Some of Garmin’s developer tools run on Linux, but otherwise they completely neglect a growing user group.
Come on @garmin_developers, port your apps to mainstream Linux distributions already.
Running Garmin apps in a VM or via Wine isn’t nice for your customers.
They don't even need that.
Just pack it in a docker image and be done... no idea what the heck they are thinking about.
Just like with the ransomware attack, seems that the dudes rely on pretty darn old windows based IT infrastructure and they devel team mustn't be too great. Sure, good hardware but the rest sucks big time.
Just like the Connect IQ SDK, the language seems brilliant but there is barely any documentation and the private developers are not encouraged to share their software, which is utterly frustrating for beginners like me.

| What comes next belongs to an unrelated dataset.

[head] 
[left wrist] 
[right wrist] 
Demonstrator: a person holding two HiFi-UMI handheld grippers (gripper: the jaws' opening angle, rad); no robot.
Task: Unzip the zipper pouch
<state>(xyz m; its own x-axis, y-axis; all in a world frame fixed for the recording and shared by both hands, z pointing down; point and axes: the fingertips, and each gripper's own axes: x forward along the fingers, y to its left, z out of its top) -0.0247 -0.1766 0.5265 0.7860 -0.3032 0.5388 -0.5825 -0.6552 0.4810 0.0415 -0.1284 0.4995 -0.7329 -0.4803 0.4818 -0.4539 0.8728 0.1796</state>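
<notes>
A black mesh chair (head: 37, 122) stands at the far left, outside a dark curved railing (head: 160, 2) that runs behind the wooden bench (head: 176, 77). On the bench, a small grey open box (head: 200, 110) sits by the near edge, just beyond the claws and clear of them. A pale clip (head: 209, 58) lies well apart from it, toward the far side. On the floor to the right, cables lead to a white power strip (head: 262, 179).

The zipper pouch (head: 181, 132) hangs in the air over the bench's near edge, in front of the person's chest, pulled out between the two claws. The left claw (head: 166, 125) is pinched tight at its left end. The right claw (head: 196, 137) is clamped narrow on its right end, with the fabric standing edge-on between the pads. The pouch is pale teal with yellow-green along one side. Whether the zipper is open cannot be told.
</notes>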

Anyway, posting in this forum is an exercise in futility and I don't think anybody from Garmin ever reads it... but at least you can blow some steam.
BTW, you could try Wine, though it seems to have an issue as Garmin Express is 32 bit software and last time I tried it threw an exception.
Hey from the future:
None of the reasons provided does actually make any sense. The different versions of Linux are totally irrelevant, there is more difference between Widows XP, Windows 10 and Win7 than among any Linux distro.
People do NOT modify Linux, they put their stuff in their home directory like everywhere else.
All-in-One packages for Linux do exist, the same compiling process does package them for any distro you want, PLUS: There is DOCKER and other containers. They existed already back then.